Review: Of Fire and Stars by Audrey Coulthurst


Of Fire and Stars by Audrey Coulthurst
Goodreads | Amazon | Barnes and Noble | The Book Depository
Series: No, but there will totally be a sneaky sequel
Release date: November 24th, 2016
Publisher: Balzer + Bray (HarperCollins)
Length: 400 pages
Source: print ARC from BEA16/e-ARC via Edelweiss
Rating: Of Fire and 2/5 Stars


Betrothed since childhood to the prince of Mynaria, Princess Dennaleia has always known what her future holds. Her marriage will seal the alliance between Mynaria and her homeland, protecting her people from other hostile lands. But Denna has a secret. She possesses an Affinity for fire—a dangerous gift for the future queen of a kingdom where magic is forbidden.

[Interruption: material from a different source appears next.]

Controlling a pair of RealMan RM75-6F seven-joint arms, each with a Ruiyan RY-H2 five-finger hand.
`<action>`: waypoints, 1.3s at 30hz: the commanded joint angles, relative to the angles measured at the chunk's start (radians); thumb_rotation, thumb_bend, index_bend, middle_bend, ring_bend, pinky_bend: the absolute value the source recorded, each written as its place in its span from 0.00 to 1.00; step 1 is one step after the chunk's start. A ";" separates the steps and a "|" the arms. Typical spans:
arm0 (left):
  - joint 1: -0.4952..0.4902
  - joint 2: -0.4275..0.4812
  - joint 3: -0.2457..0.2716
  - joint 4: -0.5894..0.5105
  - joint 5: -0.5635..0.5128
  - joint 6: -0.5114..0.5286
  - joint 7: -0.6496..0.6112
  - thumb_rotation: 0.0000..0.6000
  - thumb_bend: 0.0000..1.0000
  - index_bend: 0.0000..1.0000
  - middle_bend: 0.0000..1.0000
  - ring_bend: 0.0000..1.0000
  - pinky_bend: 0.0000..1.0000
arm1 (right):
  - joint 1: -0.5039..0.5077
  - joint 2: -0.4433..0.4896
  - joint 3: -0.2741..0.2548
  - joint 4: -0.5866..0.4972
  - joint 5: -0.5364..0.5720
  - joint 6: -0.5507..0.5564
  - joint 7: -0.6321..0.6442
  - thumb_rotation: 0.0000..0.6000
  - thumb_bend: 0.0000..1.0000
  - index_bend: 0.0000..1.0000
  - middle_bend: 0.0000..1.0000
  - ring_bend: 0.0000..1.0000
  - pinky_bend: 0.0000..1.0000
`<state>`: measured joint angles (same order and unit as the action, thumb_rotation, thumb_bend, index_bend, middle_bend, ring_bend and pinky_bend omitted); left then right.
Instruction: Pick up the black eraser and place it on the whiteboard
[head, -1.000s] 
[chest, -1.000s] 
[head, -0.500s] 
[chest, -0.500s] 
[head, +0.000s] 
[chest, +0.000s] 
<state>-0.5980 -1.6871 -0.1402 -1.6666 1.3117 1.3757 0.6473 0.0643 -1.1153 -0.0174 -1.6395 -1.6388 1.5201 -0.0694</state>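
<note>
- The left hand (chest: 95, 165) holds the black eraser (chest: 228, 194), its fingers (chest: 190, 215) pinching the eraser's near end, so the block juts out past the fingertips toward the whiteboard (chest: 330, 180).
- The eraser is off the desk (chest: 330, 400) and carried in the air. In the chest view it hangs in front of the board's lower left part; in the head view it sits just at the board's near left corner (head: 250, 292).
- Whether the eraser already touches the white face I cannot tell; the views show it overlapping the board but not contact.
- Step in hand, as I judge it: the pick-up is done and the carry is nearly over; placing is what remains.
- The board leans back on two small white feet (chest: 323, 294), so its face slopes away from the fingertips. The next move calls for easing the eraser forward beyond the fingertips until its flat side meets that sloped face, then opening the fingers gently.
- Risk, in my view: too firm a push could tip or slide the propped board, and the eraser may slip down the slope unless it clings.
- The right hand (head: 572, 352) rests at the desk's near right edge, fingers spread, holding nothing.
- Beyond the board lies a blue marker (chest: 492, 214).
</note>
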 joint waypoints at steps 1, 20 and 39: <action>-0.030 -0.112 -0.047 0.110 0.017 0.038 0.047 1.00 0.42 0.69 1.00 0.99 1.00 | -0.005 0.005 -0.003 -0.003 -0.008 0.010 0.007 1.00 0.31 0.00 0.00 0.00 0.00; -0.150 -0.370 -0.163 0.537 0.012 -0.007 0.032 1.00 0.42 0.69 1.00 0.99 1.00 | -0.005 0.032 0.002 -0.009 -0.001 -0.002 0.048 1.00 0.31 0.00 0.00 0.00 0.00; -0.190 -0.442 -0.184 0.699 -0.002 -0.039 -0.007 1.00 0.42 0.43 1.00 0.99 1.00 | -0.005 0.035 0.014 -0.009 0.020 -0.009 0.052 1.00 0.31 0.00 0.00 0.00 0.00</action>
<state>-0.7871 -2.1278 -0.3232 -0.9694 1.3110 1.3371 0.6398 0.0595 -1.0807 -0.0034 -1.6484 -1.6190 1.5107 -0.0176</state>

Now, Denna must learn the ways of her new home while trying to hide her growing magic. To make matters worse, she must learn to ride Mynaria’s formidable warhorses before her coronation—and her teacher is the person who intimidates her most, the prickly and unconventional Princess Amaranthine (called Mare), sister of her betrothed.

When a shocking assassination leaves the kingdom reeling, Mare and Denna reluctantly join forces to search for the culprit. As the two work together, each discovers there’s more to the other than she thought. Mare is surprised by Denna’s intelligence and bravery, while Denna is drawn to Mare’s independent streak. Soon their friendship is threatening to blossom into something more.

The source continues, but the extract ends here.